A piece of Colorado in Arizona
by Mike_W

The Cerro Colorado mountains are south of the Sierrita Mountains and northwest of the Tumacacori Mountains. This hike is to the high point of the Cerro Colorado Mountains, which is also known as the Colorado Benchmark and has an elevation of 5,319 feet. There's a road going roughly 2 miles up. Then, from that point, there are 2 possible routes. One involves walking the ridgeline which is a total bushwhack, and the other involves taking a few unmaintained trails to get close to the peak. The trails do not go to the peak, so it's necessary to do a 1/3 mile bushwhack minimum, based on your route.

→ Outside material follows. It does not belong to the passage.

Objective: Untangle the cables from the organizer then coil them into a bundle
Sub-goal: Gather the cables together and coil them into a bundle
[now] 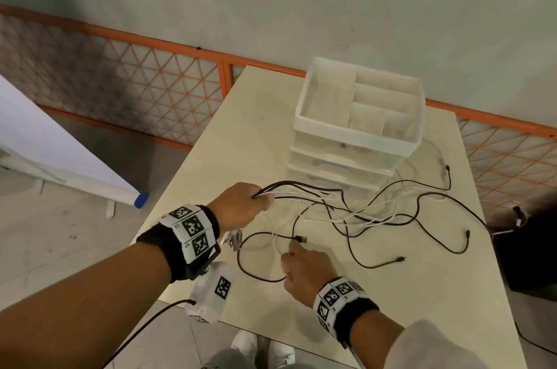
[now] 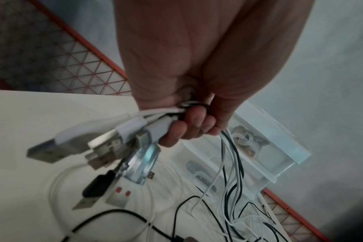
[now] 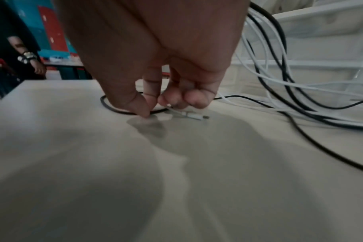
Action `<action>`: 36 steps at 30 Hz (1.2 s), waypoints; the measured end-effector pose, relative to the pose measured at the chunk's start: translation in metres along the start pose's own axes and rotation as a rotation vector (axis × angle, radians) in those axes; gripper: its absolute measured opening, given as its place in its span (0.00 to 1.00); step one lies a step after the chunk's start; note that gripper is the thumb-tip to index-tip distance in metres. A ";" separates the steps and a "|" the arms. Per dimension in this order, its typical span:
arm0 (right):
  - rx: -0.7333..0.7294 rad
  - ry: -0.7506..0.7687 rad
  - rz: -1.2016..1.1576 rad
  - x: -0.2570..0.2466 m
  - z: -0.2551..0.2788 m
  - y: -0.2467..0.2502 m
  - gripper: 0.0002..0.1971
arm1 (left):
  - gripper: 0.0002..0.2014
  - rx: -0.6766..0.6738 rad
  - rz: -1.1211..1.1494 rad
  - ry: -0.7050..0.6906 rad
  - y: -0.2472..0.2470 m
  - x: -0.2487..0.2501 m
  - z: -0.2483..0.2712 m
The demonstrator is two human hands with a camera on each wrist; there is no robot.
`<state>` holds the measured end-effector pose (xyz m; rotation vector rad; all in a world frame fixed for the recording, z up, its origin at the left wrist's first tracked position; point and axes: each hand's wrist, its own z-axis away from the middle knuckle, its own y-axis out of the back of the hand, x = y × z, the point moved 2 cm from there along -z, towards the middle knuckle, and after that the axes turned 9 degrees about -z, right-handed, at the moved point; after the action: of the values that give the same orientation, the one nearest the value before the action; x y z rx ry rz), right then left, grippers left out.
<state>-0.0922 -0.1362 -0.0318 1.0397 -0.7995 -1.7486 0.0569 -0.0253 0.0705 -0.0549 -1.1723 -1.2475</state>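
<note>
A white drawer organizer (image 1: 358, 115) stands at the back of the cream table (image 1: 211, 157). Black and white cables (image 1: 391, 211) sprawl from its foot across the table. My left hand (image 1: 244, 205) is raised above the table and grips a bunch of these cables; in the left wrist view its fingers (image 2: 189, 127) curl round them and several USB plugs (image 2: 106, 147) stick out of the fist. My right hand (image 1: 301, 266) is down on the table beside a black USB plug (image 1: 301, 239). Its fingertips (image 3: 166, 101) pinch at a white cable end (image 3: 189, 115) lying on the surface.
An orange mesh fence (image 1: 150, 82) runs behind the table. A white tagged box (image 1: 211, 290) hangs below my left wrist at the near edge. A dark object (image 1: 527, 248) sits off the right edge. Another person's hand (image 3: 31, 57) shows far off.
</note>
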 end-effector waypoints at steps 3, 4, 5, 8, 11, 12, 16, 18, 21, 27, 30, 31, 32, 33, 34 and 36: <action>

Continue hiking up the road from where you parked. If you parked where I parked, you will reach a split in the road after hiking roughly 0.4 miles. The right branch goes about 500 feet to some solar panels which I assume is used to power a water pump that operates inside a well called Surprise Well. Continue on the left branch. After you've hiked a total of roughly 1.5 miles, you should see a dam on your left, which is also named Horseshoe Tank. When I was there in early March, there was a good size pool of water. Continue on the road until you have hiked a total of roughly 2 miles and you will come to a saddle. You'll see 2 larger trees here and the road appears to end. From this location, you have basically 2 options on how to proceed.

Option 1 - Follow the ridgeline
Taking this route, it should be a total of roughly 2 miles to the peak. The ridge is to your north and it's a bushwhack. There are some areas of thick shin dagger that you'll need to go around. Over the next 0.8 miles, you will gain about 700 feet in elevation. The high point on this slope is roughly 4,850 feet in elevation. From here you will continue north along the ridgeline eventually dropping about 200 feet in elevation to a saddle. At this saddle you will see a trail crossing a barbed wire fence line. This trail is where you will end up if you happen to take option 2 (below), which is roughly 0.4 miles longer to arrive at this point but allows you to skip some of the bushwhack. Continue from the section below entitled 'From the barbed wire fence'...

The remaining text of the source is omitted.